Desde que el 14 de marzo se declaró el estado de alarma la llegada de inmigrantes a las costas canarias ha disminuido en relación a los dos primeros meses del año, pero no se ha frenado por completo: con la patera que fue rescatada y trasladada ayer a Fuerteventura ya son seis las embarcaciones que han arribado a las islas durante la crisis del coronavirus, con un total de 177 personas a bordo, que han sido derivados a centros de acogida social.

El juez de control del CIE de Gran Canaria, Arcadio Díaz Tejera, señala que como medida de precaución para evitar posibles contagios, los inmigrantes que han llegado durante las últimas dos semanas no han sido trasladados a los centros de internamiento de extranjeros -en las islas hay dos en funcionamiento, el de Barranco Seco en Gran Canaria y Hoya Fría en Tenerife, ambos al 60% de ocupación- sino a otros alojamientos alternativos gestionados por organizaciones humanitarias y ONG.

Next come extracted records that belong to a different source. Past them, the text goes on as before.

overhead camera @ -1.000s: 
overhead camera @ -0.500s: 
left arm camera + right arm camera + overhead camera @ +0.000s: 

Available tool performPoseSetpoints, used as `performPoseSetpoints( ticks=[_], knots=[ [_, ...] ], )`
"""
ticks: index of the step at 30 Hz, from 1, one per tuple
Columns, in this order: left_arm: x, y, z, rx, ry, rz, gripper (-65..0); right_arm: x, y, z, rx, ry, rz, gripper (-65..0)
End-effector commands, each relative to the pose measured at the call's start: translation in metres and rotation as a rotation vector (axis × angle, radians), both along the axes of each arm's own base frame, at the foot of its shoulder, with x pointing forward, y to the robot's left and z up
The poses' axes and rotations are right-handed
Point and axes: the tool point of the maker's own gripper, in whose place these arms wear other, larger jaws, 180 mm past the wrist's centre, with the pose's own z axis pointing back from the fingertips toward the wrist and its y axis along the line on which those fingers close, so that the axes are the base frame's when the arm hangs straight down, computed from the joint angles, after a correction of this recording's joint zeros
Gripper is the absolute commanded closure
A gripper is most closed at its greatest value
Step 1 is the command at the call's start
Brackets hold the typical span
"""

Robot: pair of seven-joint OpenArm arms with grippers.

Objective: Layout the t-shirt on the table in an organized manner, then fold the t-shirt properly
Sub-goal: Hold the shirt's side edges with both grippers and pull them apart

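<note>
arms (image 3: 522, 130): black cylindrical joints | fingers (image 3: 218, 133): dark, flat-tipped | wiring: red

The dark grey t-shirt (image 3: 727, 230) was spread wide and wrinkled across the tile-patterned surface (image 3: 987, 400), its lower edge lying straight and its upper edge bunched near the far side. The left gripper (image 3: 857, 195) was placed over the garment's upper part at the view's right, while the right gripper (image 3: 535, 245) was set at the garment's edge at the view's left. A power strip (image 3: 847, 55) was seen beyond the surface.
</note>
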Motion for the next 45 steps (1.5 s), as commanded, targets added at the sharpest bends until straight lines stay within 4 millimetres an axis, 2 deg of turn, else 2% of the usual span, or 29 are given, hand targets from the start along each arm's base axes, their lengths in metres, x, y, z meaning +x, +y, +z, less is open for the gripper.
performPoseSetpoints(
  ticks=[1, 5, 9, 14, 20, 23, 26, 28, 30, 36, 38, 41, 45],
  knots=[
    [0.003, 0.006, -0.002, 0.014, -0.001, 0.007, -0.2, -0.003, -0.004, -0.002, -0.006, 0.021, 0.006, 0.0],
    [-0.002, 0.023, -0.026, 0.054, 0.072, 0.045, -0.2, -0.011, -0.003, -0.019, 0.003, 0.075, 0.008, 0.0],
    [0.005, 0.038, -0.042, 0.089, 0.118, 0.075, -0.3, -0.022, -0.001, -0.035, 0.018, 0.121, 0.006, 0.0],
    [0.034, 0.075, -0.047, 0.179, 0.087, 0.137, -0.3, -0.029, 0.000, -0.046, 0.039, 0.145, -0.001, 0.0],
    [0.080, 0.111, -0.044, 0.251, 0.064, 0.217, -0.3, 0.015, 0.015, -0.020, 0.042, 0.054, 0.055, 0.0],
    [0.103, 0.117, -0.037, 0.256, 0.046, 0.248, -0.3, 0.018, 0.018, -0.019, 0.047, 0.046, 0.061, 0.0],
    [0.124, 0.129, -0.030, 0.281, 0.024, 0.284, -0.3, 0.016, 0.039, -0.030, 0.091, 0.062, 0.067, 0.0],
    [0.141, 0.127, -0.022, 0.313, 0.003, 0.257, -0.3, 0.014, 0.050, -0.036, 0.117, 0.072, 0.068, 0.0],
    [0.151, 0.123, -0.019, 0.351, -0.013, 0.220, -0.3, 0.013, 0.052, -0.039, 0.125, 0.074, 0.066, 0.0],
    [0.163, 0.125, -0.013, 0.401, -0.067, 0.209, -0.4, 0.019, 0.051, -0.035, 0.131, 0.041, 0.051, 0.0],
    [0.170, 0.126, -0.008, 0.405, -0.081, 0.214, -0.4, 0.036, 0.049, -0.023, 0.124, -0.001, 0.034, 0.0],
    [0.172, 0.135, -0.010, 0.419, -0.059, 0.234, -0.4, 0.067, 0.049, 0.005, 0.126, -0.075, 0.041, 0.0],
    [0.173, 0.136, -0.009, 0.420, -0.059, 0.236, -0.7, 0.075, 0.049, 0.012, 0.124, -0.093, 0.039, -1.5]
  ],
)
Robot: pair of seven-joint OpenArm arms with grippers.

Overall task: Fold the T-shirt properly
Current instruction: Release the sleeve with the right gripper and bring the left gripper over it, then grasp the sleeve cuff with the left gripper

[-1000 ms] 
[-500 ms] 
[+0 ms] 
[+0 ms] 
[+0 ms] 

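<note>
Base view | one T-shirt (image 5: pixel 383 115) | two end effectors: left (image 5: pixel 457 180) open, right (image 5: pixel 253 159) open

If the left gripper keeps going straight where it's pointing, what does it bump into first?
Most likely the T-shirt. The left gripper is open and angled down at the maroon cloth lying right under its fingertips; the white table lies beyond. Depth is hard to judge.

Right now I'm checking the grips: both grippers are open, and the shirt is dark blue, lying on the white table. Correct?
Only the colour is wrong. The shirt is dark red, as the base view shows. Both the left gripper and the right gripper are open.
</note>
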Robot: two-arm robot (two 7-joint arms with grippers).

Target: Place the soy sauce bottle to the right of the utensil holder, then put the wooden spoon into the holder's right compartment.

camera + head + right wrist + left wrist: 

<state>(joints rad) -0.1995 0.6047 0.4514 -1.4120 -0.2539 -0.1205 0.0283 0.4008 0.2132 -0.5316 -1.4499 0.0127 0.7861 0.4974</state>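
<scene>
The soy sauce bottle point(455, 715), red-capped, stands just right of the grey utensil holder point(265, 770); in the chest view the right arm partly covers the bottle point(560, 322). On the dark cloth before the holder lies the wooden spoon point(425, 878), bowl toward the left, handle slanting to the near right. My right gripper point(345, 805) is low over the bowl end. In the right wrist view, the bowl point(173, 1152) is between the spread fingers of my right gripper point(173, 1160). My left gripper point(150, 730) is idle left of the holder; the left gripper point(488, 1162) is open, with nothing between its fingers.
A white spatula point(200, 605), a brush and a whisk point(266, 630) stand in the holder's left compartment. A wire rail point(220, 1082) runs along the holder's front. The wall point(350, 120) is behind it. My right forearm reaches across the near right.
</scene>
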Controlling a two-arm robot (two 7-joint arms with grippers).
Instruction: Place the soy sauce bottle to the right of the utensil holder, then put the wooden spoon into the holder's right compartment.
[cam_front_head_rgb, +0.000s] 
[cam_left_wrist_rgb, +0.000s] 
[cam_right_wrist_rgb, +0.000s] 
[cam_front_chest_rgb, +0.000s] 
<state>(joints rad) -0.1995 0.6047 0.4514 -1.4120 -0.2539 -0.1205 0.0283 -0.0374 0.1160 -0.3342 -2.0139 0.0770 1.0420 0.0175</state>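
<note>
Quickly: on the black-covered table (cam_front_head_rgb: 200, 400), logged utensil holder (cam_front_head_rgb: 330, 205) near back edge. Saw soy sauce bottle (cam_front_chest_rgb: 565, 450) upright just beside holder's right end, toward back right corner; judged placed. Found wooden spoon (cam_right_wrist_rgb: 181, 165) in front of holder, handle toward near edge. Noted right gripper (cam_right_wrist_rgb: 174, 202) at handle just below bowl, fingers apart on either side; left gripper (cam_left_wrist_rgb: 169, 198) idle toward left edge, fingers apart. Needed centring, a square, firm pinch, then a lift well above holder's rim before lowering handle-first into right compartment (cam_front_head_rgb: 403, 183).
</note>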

«Siguen llegando pateras porque a quienes vienen huyendo del hambre y de la guerra no les frena el coronavirus», señala, «pero los inmigrantes que llegan estos días no van a los CIE sino a centros de acogida social, ya sean de Cruz Roja o de CEAR, que han sido habilitados para ello y que cuentan con plazas suficientes», añade. El propósito es que los CIE se mantengan aislados. «Como son una comunidad cerrada no ha habido contagios», señala Díaz Tejera, «los internos solo tienen contacto con los policías, que tienen mascarillas, guantes y mantienen la distancia mínima». Aunque entre los internos no se ha detectado ningún caso, la Policía Nacional ha confirmado que un agente de Hoya Fría ha dado positivo.

Las restricciones impuestas por el estado de alarma han paralizado los procesos de expulsión desde las islas con vuelos a Mauritania, en los que estaban devolviendo también a ciudadanos de Mali, país que sufre un conflicto bélico. «Hasta donde yo tengo conocimiento no ha habido ninguna devolución desde que se decretó el estado de alarma», señala el juez.

Cuando los internos en los CIE cumplen el máximo de 60 días que marca la ley sin que se haya tramitado su expediente, son puestos en libertad, y ya se han dado casos de quienes han dejado el centro de internamiento sin tener dónde cumplir el obligado confinamiento. «Ninguno se queda en la calle», asegura Díaz Tejera, «son acogidos en los centros sociales donde se les da alojamiento, comida, ropa y asistencia sanitaria», añade.